What this task involves: Scan the records below for the string "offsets" and return every line where it appears.

Data to process:
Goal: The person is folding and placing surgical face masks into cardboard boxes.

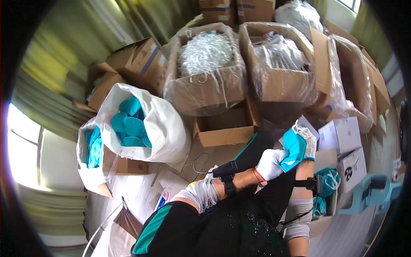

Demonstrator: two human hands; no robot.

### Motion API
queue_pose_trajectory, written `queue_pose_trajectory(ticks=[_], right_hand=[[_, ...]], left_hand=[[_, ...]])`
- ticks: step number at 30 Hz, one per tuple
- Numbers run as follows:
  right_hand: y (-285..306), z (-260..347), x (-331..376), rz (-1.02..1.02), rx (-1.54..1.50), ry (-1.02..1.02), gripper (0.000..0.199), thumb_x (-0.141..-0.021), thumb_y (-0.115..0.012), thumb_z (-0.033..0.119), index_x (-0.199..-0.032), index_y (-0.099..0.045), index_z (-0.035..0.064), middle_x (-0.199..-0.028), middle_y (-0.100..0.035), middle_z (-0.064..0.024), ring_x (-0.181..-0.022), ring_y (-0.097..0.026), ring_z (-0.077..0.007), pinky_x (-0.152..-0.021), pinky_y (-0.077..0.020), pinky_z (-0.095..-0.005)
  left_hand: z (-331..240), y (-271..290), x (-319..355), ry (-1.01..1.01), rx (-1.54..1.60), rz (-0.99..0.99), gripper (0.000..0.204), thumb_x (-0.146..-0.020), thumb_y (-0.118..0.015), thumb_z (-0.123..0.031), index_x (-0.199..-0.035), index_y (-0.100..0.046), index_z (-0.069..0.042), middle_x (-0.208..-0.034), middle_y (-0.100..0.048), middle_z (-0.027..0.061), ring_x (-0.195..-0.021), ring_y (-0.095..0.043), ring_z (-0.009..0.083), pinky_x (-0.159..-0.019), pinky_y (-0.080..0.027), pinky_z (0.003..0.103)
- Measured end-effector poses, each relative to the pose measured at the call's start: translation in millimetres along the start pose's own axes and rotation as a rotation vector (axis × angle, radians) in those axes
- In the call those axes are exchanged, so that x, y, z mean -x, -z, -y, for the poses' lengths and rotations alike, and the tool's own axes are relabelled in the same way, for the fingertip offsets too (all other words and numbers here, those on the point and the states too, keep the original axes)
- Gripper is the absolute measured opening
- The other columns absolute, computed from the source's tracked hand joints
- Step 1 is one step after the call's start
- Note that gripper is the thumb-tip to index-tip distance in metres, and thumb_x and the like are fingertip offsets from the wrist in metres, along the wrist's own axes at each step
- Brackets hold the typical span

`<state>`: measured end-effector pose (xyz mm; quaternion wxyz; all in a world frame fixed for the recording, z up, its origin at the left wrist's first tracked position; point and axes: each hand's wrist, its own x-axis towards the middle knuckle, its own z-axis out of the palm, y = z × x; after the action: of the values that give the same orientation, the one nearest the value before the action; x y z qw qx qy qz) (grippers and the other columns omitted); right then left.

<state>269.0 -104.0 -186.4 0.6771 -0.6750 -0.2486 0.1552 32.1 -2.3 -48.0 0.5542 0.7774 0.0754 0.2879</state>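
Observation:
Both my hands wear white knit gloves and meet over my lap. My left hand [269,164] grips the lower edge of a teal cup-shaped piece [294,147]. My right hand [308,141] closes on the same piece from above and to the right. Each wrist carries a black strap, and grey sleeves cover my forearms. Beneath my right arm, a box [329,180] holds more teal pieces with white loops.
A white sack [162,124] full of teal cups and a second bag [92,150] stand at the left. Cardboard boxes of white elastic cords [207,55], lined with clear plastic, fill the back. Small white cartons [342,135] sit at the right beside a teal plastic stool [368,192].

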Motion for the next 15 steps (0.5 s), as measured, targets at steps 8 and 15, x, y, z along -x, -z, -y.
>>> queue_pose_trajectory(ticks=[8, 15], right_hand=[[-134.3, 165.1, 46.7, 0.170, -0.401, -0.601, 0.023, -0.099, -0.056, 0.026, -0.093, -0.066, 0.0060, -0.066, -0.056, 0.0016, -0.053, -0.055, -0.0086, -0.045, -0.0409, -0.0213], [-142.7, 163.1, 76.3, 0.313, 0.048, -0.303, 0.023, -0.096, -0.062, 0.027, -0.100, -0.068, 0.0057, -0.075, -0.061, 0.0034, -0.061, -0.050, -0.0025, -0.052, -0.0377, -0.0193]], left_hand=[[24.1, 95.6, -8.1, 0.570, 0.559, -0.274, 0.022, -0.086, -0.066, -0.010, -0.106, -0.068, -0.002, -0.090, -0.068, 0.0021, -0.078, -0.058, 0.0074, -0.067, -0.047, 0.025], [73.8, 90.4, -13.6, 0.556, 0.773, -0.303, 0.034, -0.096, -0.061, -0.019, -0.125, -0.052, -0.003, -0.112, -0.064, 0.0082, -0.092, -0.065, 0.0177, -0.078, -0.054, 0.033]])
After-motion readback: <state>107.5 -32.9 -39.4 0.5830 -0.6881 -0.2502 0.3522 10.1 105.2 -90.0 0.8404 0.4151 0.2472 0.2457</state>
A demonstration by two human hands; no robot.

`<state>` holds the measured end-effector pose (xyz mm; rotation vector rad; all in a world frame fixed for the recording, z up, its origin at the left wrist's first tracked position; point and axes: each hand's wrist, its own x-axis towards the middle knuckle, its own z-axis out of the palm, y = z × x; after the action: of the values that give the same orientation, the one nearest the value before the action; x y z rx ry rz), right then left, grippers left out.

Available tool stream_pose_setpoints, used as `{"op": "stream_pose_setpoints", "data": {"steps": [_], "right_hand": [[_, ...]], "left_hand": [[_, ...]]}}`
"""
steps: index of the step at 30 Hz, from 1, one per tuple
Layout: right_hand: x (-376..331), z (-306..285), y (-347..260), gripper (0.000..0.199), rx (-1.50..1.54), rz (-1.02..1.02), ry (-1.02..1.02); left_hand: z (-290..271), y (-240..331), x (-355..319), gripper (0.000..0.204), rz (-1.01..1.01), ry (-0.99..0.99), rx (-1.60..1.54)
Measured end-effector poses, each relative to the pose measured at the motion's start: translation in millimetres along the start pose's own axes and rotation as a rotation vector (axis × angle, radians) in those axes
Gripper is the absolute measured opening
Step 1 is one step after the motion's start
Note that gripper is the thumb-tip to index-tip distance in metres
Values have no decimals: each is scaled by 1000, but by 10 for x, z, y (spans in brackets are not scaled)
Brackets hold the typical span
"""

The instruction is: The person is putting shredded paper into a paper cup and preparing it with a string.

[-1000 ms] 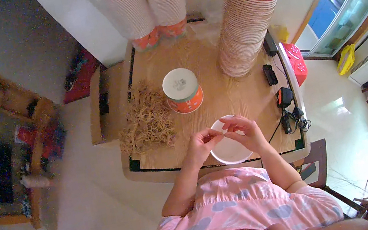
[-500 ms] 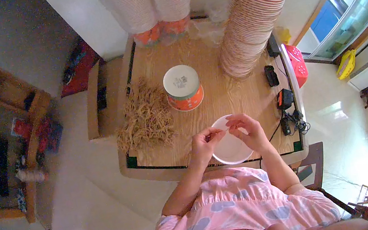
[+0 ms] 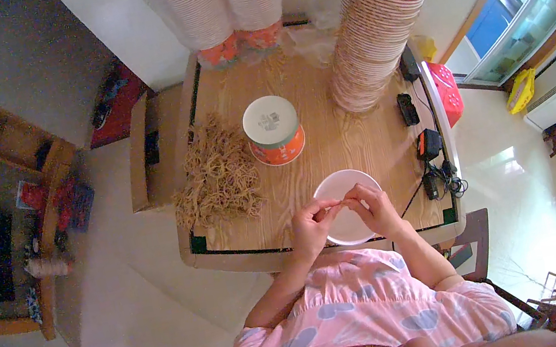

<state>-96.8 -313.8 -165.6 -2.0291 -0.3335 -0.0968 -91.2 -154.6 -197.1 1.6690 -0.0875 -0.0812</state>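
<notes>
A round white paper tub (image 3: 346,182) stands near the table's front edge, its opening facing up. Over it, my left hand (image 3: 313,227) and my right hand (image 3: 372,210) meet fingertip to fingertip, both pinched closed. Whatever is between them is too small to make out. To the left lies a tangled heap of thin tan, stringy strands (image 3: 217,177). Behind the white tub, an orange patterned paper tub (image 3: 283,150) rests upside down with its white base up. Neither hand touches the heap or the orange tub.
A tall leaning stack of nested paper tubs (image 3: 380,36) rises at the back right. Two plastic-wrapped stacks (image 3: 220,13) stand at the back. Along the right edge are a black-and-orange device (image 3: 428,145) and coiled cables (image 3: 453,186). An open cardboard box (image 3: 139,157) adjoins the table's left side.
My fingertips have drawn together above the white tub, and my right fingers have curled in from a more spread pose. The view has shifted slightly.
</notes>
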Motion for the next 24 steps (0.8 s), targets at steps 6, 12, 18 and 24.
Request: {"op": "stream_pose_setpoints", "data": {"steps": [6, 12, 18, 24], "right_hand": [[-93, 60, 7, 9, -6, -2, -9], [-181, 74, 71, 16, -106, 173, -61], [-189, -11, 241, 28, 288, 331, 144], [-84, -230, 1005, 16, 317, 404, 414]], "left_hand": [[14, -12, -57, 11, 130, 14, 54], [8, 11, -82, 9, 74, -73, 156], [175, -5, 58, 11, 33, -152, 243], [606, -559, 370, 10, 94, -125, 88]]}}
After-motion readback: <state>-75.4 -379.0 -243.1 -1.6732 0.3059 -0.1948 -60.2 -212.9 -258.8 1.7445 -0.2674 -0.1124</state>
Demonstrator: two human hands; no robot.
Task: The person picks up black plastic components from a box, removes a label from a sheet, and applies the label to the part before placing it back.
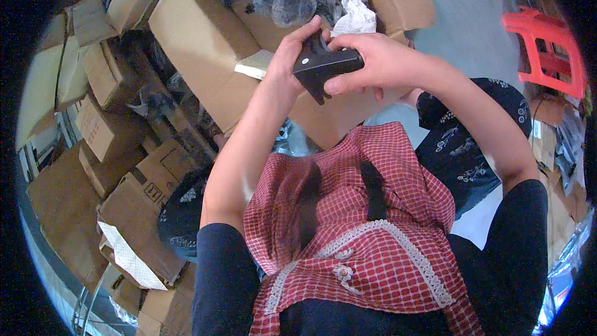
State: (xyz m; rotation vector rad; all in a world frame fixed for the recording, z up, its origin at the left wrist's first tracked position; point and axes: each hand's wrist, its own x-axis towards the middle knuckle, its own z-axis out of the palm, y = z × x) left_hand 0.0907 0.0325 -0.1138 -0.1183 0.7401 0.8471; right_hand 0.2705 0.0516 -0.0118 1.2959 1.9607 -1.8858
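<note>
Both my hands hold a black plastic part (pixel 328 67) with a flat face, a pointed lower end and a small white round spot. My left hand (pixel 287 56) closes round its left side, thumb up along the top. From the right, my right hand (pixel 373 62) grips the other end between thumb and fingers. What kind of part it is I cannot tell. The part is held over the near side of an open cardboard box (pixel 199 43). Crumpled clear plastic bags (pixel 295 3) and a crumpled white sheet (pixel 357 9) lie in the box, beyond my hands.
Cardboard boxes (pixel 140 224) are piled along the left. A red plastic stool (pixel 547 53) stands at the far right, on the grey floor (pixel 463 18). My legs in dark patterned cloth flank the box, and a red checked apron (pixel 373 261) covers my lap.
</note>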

Written response:
- In the call those axes are exchanged, so that x, y, z mean -x, -z, -y, for the poses' lengths and rotations alike, and the tool's own axes are relabelled in the same way, for the fingertip offsets too (all other words and numbers here, those on the point and the states too, keep the original axes)
- Note that gripper is the thumb-tip to index-tip distance in metres, and thumb_x and the like are fingertip offsets from the wrist in metres, along the wrist's own axes at each step

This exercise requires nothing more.